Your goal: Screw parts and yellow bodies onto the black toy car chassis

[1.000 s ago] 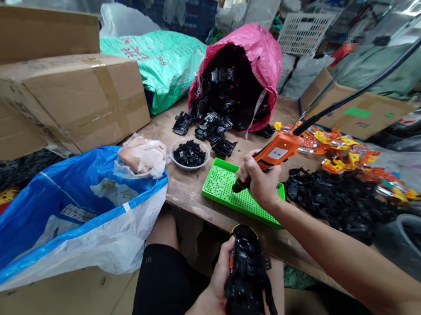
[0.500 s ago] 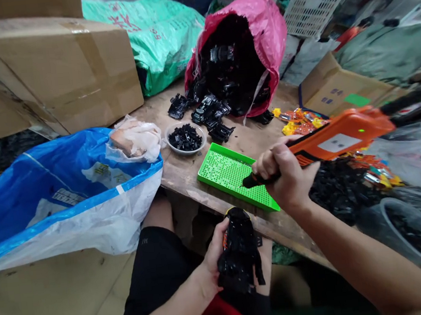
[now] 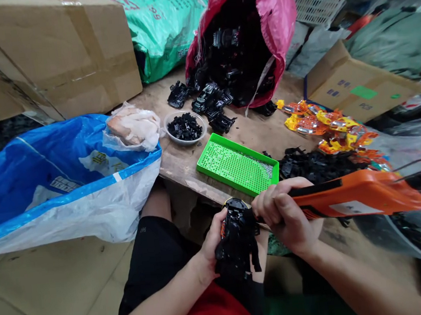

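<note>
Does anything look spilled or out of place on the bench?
The pink sack lies on its side, with several black plastic parts outside its mouth on the tabletop; that looks like a spill, though it may be deliberate.

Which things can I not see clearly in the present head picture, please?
Head view:
Tip of the orange tool: lost against the black toy beside the right hand.
Writing on its white label: blurred.
Tiny pieces in the green tray: too small to identify.
Top of the cardboard box: cut off by the upper edge.
Toy's far side: behind its own body.
</note>
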Action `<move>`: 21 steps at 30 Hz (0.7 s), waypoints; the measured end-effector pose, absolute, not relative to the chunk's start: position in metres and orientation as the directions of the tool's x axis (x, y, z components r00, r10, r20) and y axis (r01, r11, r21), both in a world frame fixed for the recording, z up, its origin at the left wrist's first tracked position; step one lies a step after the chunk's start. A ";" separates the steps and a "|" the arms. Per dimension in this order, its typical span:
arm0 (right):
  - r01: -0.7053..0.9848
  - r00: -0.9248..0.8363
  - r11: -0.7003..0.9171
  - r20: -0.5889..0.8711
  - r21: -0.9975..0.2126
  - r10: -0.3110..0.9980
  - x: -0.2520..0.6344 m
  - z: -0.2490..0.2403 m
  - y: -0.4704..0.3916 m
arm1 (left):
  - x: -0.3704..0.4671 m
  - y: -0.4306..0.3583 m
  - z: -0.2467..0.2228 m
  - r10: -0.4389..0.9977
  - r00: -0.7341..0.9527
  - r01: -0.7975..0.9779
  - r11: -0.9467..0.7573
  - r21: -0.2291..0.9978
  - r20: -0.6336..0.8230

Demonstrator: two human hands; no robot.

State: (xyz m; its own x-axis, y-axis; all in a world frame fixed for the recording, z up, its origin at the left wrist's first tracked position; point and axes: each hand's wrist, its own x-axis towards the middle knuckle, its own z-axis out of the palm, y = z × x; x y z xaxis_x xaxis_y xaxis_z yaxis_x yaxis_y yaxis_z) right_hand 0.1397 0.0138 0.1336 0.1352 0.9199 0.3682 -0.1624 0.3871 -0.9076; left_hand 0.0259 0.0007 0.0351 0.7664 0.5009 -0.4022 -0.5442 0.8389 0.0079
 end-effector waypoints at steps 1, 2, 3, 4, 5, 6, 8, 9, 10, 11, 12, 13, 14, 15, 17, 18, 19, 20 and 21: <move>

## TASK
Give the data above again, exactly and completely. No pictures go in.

## FINISHED EXERCISE
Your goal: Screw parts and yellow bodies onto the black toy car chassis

[1.000 s ago] 
[0.500 s ago] 
[now] 

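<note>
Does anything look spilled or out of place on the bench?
The pink sack lies on its side, with several black plastic parts outside its mouth on the tabletop; that looks like a spill, though it may be deliberate.

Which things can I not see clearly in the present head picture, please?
Head view:
Tip of the orange tool: lost against the black toy beside the right hand.
Writing on its white label: blurred.
Tiny pieces in the green tray: too small to identify.
Top of the cardboard box: cut off by the upper edge.
Toy's far side: behind its own body.
</note>
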Action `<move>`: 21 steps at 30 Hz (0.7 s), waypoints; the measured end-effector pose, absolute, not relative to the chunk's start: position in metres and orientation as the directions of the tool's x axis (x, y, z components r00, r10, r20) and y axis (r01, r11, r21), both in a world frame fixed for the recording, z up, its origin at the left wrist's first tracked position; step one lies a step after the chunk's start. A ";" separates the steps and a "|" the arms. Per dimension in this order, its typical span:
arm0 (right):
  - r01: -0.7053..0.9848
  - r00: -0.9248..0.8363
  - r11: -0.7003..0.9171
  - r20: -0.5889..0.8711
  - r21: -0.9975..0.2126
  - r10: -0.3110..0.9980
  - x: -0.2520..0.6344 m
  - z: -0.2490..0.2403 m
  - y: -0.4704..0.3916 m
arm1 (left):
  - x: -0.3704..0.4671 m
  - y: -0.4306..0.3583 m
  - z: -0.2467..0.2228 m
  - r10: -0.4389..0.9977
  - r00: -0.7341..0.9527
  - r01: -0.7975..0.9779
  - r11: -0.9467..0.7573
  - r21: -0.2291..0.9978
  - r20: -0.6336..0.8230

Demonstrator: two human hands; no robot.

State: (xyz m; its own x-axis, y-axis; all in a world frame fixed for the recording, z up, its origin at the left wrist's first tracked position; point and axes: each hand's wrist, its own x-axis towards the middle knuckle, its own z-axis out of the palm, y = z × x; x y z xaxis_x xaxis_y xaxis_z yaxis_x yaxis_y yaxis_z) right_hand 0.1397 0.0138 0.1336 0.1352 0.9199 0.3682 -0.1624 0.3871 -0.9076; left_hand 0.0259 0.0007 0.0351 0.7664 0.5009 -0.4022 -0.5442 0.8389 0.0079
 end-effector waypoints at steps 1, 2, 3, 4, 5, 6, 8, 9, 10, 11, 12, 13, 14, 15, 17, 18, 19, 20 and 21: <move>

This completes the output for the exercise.